Com 88 votos a favor e apenas uma abstenção, os auditores fiscais do Amazonas optaram pela continuidade da greve por tempo indeterminado durante a assembléia extraordinária, na qual foi votada a rejeição da contraproposta salarial do governo no último fim de semana.
Segundo o presidente da Unafisco-AM (Sindicato Nacional dos Auditores Fiscais da Receita Federal no Amazonas), Paulo Sérgio Sousa, apesar de ter sido deflagrada há mais de um mês e ter afetado praticamente toda a produção industrial do PIM (Pólo Industrial de Manaus), a greve da categoria não pode ser entendida como instrumento prejudicial à economia do Estado. O dirigente assegurou que o movimento paredista foi o último recurso encontrado pelos auditores para provocar o governo federal a uma retomada de negociação por melhores salários e condições dignas de trabalho. “Quem administra mais de 65% de toda a receita do país, merece mais consideração e respeito por parte do Executivo. Essa é a nossa maior bandeira de luta”, afirmou Sousa.

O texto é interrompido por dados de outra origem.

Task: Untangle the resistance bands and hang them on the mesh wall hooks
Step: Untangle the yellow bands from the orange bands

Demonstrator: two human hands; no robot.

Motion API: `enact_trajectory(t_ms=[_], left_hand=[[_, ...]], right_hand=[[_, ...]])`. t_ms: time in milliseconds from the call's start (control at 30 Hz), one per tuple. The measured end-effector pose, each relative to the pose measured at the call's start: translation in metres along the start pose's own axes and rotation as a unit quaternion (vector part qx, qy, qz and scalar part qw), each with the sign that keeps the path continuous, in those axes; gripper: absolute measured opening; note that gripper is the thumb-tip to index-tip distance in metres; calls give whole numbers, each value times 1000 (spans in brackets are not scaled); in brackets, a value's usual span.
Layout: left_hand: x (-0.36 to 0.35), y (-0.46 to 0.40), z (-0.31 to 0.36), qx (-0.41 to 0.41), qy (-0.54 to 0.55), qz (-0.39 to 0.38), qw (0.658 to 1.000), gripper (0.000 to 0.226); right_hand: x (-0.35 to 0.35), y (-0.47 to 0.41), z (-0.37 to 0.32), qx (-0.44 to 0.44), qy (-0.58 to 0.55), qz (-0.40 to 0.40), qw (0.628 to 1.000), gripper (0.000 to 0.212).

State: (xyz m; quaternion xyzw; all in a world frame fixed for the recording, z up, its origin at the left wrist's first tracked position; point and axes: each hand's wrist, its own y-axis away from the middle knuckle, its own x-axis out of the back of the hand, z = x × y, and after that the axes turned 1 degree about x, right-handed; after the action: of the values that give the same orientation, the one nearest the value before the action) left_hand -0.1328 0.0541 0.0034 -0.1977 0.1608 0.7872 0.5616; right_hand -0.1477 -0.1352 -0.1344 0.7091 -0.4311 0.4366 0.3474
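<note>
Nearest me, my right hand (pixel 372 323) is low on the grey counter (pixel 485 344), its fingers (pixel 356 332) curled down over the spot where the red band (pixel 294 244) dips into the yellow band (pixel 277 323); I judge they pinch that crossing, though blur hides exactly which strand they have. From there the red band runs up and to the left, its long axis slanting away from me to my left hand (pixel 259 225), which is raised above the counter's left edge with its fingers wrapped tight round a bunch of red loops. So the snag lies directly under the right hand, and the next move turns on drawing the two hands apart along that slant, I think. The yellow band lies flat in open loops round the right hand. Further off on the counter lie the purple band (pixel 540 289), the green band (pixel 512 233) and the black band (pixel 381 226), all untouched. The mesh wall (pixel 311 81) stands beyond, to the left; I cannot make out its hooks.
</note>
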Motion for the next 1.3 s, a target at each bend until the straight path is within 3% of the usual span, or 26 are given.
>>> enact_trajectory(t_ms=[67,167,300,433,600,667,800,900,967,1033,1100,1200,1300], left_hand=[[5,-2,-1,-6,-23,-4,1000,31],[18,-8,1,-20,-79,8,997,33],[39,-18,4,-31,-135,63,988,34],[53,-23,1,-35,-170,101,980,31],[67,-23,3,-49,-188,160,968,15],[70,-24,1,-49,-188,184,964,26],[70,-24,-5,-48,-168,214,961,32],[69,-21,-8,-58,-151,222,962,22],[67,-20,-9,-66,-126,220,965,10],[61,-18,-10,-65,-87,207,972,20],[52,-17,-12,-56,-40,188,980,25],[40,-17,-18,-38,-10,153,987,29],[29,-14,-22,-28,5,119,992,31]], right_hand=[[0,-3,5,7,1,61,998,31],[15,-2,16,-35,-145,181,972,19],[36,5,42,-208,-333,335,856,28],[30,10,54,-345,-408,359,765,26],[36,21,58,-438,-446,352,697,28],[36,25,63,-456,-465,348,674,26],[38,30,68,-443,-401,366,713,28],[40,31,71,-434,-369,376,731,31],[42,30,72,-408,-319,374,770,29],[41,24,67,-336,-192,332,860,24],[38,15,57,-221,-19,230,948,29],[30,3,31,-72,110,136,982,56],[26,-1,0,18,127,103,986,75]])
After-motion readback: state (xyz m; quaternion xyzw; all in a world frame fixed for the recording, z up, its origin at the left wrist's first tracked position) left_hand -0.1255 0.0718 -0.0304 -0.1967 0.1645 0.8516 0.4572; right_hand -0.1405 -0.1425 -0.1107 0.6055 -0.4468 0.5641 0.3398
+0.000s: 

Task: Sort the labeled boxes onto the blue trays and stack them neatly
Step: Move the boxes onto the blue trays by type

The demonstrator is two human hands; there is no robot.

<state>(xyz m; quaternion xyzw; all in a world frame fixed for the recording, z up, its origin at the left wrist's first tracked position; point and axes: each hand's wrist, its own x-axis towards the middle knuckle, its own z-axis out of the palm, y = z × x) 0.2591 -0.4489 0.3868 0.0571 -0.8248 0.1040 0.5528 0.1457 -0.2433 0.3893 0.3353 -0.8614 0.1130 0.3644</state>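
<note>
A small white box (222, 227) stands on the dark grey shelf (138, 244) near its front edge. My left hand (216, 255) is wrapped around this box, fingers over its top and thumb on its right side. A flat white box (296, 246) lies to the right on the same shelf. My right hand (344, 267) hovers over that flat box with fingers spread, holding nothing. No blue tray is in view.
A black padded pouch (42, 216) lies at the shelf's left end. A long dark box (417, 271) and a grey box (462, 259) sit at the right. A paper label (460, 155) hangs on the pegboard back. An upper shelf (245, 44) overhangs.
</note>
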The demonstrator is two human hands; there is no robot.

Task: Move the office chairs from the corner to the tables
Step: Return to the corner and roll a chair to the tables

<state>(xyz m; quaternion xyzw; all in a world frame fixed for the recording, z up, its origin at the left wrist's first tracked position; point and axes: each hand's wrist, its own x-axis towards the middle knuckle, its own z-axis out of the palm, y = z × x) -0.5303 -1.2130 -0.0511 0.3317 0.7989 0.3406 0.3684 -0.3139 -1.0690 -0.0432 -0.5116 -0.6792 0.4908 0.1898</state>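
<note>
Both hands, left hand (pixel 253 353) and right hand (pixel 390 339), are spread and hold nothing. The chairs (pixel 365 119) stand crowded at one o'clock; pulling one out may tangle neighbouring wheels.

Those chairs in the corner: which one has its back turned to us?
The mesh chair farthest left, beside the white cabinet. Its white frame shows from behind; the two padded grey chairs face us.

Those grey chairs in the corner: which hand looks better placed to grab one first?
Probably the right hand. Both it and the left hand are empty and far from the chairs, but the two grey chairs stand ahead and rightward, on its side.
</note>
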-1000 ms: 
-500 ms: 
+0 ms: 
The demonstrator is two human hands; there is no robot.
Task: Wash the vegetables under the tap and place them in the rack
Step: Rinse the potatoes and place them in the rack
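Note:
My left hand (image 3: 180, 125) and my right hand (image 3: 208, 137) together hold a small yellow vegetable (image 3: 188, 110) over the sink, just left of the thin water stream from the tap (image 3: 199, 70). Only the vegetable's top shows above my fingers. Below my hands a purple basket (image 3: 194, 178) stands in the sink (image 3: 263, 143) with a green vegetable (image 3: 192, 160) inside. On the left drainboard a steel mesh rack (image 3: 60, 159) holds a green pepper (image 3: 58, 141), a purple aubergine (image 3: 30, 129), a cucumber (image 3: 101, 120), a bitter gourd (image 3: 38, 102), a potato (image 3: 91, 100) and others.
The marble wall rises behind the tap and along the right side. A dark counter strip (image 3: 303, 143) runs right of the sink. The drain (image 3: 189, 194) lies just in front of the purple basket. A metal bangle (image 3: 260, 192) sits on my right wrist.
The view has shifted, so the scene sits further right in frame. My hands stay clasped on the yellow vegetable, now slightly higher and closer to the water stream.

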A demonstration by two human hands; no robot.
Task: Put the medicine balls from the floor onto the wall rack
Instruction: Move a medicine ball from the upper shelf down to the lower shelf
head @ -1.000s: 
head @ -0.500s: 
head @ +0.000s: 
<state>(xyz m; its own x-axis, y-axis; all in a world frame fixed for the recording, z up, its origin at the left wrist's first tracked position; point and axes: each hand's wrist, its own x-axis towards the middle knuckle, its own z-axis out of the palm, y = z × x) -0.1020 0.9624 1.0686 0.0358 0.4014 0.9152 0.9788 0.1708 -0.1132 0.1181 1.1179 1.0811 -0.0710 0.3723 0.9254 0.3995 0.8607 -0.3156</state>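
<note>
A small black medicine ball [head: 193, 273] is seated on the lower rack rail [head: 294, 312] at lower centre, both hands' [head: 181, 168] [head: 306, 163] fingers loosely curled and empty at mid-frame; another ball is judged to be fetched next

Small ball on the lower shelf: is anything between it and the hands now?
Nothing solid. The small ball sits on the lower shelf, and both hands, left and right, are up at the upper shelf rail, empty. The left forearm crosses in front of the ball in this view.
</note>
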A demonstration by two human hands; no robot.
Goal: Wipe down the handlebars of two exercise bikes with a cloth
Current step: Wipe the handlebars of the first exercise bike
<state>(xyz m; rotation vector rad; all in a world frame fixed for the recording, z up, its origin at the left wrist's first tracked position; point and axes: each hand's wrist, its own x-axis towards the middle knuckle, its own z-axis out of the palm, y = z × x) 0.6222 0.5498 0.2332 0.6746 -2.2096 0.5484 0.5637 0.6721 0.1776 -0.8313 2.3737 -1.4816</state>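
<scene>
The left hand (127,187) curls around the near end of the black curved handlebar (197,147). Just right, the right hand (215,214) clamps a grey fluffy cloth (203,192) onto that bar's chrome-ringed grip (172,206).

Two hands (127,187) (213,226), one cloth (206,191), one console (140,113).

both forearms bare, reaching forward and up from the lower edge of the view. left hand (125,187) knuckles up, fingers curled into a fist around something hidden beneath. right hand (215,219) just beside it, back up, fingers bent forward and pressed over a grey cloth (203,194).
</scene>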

Os auditores fiscais da Receita reivindicam equiparação salarial com os delegados da Polícia Federal, o maior salário do Poder Executivo. Com isso, os servidores querem aumento do teto de R$ 13,4 mil para R$ 19 mil. O piso da categoria subiria de R$ 10 mil para R$ 14 mil. “Nossa proposta seria ganhar R$ 23 mil, mas como o governo prometeu igualar os salários dos auditores com dos delegados de polícia, no ano passado, a proposta foi bem recebida, embora o governo não tenha cumprido sua parte”, assinalou Sousa.
Eletros apresenta perdas ao ministro
O presidente da Eletros (Associação Nacional de Fabricantes de Produtos Eletroeletrônicos), Lourival Kiçula, apresentou ao ministro Miguel Jorge do Mdic (Ministério de Desenvolvimento, Indústria e Comércio Exterior) e ao secretário de Comércio Exterior, Welber de Oliveira Barral, dados sobre perdas com a greve e sugestão de medida para retomada de operações em caráter emergencial.
No relatório da Eletros, Kiçula avaliou que o montante de componentes, matéria-prima e insumos indispensáveis ao processo de fabricação parados em portos e aeroportos brasileiros atinge mais de US$ 350 milhões. Segundo o dirigente, o impacto é maior junto às empresas instaladas na ZFM (Zona Franca de Manaus), que importam componentes, e cujas linhas de produção estão sofrendo paradas pontuais, e encontram-se em via de paralisação, devido ao fato das empresas estarem hoje com estoques mínimos de matéria-prima.
“A situação fica mais grave a cada dia, ampliando os prejuízos com a falta de componentes para a produção e o custo altíssimo de armazenagem”, assegurou Kiçula.
Projeção
prejudicada
A indústria eletroeletrônica de consumo, segundo o dirigente, previa um crescimento em torno de 10% no Dia das Mães em relação ao ano passado, resultado que deverá diminuir em função do atraso na liberação das importações. Em relação às exportações, as indústrias estão sofrendo com as multas contratuais por não cumprirem os prazos de entrega acordados.
“A interrupção na produção pode ocorrer a qualquer momento, agravando-se na próxima semana, se as mercadorias retidas nos portos e aeroportos não forem liberadas”, afirmou Lourival Kiçula.